Travel marketplaces to collect Virginia sales tax and lodging tax as of October 1

Virginia is changing sales and use tax requirements as well as transient occupancy tax requirements for accommodations providers (e.g., hotels, inns, short-term rentals) and accommodations intermediaries (e.g., online travel companies, travel agents, marketplaces). The changes take effect October 1, 2022.

Whenever multiple parties are involved in the sale or rental of accommodations, it can be difficult to determine 1) which charges and fees are subject to tax, and 2) who’s responsible for collecting and remitting the taxes due. Such a lack of clarity can lead to the undercollection or overcollection of tax — and sometimes legal battles.

It’s therefore critical for state and local governments to develop tax policies that reflect current business practices.

House Bill 518 and Senate Bill 651 take Virginia a step in that direction. The measures:

  • Clarify tax obligations of accommodations intermediaries (“intermediaries”)
  • Clarify tax obligations of accommodations providers (“providers”)
  • Impose local transient occupancy tax reporting requirements on intermediaries
  • Study local lodging tax processes

Intermediaries are liable for taxes on room charges

Effective October, 1, 2022, intermediaries such as online travel companies, travel agents, or third-party marketplaces are responsible for collecting and remitting Virginia retail sales and use tax and transient occupancy taxes on the “room charge.”

The measures define “room charge” as the full retail price charged to the customer, before taxes. “Room charge” includes:

  • The charge for use of the accommodations
  • Any charges made in connection with rental of the accommodations
  • Any fee charged and retained as compensation for facilitating the sale

That’s worth repeating: Fees imposed by intermediaries are subject to Virginia sales and use tax and applicable transient occupancy taxes.
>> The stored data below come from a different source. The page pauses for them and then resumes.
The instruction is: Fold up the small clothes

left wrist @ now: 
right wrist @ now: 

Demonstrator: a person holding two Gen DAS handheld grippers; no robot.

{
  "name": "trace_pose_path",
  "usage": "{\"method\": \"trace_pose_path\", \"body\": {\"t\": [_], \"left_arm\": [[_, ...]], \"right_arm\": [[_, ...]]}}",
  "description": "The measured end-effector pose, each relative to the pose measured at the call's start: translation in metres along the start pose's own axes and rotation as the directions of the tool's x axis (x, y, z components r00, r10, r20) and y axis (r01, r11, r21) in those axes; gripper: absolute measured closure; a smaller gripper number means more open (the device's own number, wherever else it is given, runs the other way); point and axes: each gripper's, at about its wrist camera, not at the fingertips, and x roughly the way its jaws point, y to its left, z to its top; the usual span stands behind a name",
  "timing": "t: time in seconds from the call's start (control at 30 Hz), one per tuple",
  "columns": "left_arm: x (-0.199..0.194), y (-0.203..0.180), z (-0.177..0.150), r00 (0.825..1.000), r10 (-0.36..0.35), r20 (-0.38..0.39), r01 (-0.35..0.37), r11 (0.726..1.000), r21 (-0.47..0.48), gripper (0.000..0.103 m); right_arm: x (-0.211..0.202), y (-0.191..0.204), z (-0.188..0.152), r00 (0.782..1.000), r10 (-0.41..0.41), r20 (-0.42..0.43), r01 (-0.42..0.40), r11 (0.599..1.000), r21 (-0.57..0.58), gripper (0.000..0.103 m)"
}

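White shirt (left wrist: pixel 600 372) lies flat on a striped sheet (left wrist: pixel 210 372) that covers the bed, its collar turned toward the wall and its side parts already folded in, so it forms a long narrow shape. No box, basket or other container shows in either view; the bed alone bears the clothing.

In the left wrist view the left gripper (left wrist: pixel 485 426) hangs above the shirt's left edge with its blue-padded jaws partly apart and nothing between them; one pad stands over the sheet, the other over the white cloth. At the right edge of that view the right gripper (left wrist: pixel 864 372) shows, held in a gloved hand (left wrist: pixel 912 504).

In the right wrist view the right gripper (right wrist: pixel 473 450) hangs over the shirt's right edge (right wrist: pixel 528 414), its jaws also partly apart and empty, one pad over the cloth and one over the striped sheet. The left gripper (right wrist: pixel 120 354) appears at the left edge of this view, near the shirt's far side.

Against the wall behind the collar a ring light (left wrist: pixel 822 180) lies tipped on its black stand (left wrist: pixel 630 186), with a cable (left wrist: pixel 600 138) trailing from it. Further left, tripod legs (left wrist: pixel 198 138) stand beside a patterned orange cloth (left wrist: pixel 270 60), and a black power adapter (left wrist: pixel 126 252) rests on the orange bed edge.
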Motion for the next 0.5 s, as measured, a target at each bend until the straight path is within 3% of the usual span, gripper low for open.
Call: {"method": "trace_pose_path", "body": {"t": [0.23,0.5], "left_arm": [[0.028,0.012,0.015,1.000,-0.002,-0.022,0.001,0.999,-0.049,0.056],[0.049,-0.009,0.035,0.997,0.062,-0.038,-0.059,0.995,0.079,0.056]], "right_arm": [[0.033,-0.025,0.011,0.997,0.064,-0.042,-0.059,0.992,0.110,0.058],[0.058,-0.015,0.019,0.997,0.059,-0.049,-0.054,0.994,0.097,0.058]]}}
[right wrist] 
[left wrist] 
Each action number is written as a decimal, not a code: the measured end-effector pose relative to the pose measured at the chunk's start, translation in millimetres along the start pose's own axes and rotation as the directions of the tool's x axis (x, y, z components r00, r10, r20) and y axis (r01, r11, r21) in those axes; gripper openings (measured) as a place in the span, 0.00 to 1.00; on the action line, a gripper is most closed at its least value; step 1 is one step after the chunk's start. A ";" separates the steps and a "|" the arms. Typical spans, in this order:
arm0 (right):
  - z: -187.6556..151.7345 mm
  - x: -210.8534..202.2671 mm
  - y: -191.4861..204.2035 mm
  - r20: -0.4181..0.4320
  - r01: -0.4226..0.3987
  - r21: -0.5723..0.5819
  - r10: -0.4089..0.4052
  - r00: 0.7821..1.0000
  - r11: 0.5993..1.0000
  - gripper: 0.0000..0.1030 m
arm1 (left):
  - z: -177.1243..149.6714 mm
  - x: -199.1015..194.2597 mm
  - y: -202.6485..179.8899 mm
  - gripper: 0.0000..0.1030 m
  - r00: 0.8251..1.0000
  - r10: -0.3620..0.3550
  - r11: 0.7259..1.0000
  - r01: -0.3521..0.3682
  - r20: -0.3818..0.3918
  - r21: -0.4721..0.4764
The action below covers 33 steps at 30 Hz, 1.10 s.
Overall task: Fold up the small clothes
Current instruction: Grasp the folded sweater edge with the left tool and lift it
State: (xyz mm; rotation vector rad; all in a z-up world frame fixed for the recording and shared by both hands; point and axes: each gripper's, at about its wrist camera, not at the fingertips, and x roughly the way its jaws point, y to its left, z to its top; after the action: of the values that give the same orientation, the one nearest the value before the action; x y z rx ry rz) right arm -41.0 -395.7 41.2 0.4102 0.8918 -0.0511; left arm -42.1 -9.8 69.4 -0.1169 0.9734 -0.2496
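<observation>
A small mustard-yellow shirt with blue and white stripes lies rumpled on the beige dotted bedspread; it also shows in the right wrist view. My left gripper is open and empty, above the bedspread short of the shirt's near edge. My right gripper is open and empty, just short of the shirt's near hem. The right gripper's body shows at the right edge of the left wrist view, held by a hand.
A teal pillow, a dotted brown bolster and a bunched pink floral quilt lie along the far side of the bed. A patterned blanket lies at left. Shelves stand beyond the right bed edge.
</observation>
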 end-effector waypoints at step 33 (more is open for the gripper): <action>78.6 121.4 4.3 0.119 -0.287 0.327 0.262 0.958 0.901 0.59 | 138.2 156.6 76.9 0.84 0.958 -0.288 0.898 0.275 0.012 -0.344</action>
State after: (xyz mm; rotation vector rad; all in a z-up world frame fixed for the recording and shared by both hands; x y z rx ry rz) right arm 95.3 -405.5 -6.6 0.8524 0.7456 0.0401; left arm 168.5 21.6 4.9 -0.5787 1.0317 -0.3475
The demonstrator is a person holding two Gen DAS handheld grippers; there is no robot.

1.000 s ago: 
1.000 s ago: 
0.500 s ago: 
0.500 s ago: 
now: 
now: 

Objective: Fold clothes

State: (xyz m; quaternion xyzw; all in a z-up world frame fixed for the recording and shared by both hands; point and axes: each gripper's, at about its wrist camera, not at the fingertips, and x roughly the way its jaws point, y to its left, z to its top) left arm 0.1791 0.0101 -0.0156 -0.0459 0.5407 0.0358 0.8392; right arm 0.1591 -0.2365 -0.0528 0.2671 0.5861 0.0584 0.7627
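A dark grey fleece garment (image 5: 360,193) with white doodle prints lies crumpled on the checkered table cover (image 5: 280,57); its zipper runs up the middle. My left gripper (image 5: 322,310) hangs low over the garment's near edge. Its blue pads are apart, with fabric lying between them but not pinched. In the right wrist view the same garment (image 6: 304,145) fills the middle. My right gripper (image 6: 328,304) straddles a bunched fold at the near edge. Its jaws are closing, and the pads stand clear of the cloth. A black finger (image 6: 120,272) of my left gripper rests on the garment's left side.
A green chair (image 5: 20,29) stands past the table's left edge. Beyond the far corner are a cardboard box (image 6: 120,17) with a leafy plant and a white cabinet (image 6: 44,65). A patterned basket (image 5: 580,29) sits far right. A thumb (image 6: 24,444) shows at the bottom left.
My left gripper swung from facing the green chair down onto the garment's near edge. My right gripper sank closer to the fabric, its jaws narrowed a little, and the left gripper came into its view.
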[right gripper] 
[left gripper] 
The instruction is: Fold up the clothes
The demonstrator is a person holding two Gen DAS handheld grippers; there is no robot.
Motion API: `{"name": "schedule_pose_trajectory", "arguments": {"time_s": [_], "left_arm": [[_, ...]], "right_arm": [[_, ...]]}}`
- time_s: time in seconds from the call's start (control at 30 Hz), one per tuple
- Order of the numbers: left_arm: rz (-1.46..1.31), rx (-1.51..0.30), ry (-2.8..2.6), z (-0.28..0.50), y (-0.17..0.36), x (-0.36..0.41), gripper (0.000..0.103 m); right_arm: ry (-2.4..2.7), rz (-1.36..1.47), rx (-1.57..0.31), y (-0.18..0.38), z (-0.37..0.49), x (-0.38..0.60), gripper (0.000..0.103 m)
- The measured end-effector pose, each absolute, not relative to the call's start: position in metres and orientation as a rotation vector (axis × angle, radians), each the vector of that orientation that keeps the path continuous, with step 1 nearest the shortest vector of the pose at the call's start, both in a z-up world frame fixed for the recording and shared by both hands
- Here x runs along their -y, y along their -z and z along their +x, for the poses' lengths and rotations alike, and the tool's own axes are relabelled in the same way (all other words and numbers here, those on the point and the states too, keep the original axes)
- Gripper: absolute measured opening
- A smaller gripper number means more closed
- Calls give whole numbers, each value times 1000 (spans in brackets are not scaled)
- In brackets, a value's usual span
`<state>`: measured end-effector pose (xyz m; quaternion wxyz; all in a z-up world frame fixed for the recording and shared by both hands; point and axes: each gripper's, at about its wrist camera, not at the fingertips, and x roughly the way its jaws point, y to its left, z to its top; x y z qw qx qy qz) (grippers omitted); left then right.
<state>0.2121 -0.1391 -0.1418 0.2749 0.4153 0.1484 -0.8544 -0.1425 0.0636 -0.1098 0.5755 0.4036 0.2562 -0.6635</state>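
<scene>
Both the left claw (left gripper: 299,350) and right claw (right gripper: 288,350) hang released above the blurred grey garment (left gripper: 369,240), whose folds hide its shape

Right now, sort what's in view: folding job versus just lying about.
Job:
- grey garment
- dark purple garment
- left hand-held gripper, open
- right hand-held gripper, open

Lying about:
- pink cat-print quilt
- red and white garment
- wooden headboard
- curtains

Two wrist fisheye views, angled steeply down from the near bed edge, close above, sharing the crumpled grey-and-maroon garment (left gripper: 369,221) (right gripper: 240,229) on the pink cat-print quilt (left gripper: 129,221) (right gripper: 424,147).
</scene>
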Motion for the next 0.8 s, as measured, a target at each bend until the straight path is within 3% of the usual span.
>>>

Intermediaries must remit Virginia sales and use tax to the Virginia Department of Taxation. However, they should remit local transient occupancy taxes to the applicable local tax departments, as required. The taxes must be separately stated on all invoices.

Intermediaries no longer need to remit the portion of the tax not attributable to the “accommodations fee” (i.e., the room charge less the discounted room charge, if any) to the hotel or other accommodations provider, for them to remit to the department. This requirement is eliminated as of October 1, 2022.

HB 518 and SB 651 also specify that if a transaction involves two or more accommodations intermediaries, they may agree on who will collect and remit the applicable taxes. Whichever party assumes responsibility for the tax must be registered to collect and remit tax in Virginia. 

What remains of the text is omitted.